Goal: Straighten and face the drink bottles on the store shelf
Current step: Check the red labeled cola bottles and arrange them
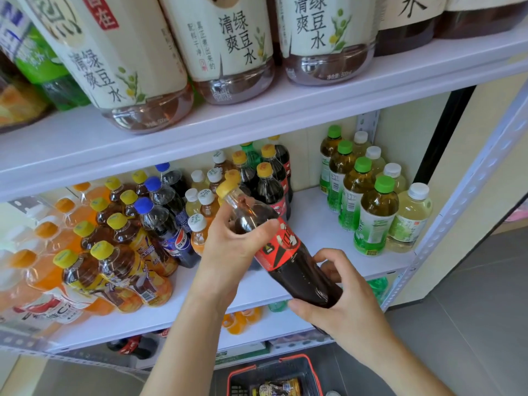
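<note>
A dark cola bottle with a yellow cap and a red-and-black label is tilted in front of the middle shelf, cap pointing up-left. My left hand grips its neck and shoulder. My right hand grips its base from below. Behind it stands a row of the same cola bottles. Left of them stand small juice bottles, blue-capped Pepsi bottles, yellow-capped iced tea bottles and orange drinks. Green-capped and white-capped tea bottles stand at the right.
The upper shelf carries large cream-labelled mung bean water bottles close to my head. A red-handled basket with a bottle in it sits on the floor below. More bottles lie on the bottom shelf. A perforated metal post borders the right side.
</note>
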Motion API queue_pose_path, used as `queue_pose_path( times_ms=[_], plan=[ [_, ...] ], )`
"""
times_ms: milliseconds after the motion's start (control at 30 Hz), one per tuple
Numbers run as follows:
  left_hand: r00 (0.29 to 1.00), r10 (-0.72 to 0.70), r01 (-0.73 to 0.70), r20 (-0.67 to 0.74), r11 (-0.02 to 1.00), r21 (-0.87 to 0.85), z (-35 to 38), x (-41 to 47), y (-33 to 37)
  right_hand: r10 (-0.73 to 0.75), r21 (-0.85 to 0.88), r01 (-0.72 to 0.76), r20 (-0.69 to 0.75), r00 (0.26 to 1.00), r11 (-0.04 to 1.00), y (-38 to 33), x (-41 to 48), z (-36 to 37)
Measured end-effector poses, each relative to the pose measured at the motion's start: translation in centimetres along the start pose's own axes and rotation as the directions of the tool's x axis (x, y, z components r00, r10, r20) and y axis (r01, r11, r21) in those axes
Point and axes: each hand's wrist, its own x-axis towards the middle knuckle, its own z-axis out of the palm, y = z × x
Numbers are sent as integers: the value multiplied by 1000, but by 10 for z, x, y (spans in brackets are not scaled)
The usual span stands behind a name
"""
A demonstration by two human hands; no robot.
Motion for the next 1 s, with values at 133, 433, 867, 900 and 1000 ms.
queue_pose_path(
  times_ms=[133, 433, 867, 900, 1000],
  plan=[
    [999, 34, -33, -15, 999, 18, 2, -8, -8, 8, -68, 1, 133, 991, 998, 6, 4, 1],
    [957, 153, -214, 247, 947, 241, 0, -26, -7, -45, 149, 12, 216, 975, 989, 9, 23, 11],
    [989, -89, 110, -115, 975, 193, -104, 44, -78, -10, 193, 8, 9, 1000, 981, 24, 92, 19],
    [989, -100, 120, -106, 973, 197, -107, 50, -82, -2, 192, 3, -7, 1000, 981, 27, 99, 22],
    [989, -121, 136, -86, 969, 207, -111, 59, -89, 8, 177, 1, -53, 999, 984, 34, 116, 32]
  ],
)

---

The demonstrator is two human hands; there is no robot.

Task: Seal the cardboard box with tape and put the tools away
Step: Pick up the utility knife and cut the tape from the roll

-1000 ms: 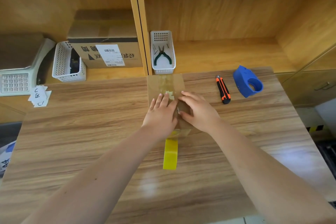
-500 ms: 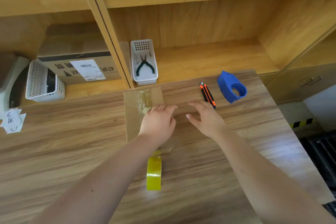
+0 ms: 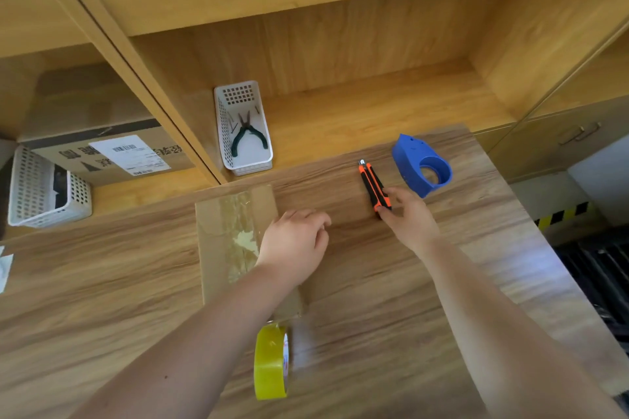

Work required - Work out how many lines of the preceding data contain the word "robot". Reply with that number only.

Solution - 2